The Public Guardian and Trustee can view the clinical record if they are investigating whether the person is incapable to handle financial decisions. A coroner investigating a death can view the record where appropriate.

A patient may request a correction when there is an error or omission in the file. If this doesn't occur, the patient can request a "statement of disagreement" (reflecting the suggested changes) be attached to the file.

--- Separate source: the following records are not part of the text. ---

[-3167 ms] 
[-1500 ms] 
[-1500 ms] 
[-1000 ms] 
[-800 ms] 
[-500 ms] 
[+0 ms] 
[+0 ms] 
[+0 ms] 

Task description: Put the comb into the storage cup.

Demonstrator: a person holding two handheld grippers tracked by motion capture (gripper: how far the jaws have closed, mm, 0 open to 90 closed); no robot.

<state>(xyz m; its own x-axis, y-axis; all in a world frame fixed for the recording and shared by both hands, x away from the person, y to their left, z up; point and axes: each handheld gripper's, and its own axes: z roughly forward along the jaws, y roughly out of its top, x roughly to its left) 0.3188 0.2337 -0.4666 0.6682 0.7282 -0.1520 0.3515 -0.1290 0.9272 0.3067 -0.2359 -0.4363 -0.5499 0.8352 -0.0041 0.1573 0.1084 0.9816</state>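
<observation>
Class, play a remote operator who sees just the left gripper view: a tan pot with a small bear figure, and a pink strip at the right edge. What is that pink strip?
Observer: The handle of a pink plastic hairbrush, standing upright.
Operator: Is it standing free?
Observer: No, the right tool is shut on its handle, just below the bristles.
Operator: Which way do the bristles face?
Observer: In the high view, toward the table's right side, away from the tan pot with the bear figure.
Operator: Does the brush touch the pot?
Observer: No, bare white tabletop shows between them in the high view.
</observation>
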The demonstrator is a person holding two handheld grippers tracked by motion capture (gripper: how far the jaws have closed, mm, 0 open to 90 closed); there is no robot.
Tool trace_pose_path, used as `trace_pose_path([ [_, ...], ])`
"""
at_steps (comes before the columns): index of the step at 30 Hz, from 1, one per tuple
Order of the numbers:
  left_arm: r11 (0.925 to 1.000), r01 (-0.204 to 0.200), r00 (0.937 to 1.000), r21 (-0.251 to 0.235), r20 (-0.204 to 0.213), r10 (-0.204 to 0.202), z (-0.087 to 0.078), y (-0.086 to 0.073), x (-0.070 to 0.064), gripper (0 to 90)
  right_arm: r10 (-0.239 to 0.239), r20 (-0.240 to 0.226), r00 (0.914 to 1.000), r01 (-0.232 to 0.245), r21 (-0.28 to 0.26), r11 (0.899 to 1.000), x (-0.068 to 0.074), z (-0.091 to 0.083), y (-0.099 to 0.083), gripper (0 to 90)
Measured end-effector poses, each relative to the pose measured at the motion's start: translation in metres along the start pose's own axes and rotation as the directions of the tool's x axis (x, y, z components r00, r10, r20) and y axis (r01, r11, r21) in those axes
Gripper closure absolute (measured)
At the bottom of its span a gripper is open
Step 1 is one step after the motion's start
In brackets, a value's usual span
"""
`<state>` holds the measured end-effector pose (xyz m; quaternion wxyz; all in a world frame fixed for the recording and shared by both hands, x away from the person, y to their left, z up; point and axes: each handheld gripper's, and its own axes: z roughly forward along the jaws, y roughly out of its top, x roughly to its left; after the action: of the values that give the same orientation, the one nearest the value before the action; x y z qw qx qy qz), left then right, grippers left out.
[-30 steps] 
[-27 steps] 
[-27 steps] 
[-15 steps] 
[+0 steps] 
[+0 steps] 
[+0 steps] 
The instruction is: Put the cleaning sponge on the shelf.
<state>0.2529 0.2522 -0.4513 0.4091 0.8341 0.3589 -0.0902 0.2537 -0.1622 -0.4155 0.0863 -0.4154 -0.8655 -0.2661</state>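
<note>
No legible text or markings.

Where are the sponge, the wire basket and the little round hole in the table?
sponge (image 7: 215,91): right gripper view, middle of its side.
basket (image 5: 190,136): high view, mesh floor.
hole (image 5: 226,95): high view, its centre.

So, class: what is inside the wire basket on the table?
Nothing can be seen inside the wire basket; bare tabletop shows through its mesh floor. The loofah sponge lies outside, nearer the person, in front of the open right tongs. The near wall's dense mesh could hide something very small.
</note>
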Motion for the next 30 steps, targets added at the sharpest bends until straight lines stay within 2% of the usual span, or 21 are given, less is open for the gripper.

Appointing a Representative:

A competent patient over the age of 16 can appoint (or revoke the appointment of) a "representative" (in writing and with a witness) to see and to give others access to the clinical file. A doctor must notify the patient of this right within 48 hours of admission (any kind) and give them a Form 36. If no appointment is made by the patient, their SDM will make decisions on access to the clinical file. If a doctor finds the patient incompetent, they must give the patient a Form 33 (right to appeal), Form 40 (right to apply for right to appointment), and must notify a rights advisor. Any records (except those withheld by the Board) can be examined, copied and presented to the Consent and Capacity Board in a hearing. The patient's lawyer can also see all health records (for a fee).

Mail:

A patient's mail may be opened, examined or withheld if an officer or their designate believes: the patient's out-going letter would "prejudice the best interests" of the patient, or offend a recipient; the patient's in-coming letter would interfere with treatment or cause unnecessary distress. Only letters sent from the patient to a lawyer, the Ombudsman, a Consent and Capacity Board member, or an MP / MPP cannot be examined or withheld. Letters from any of these (except the Ombudsman) cannot be examined or withheld.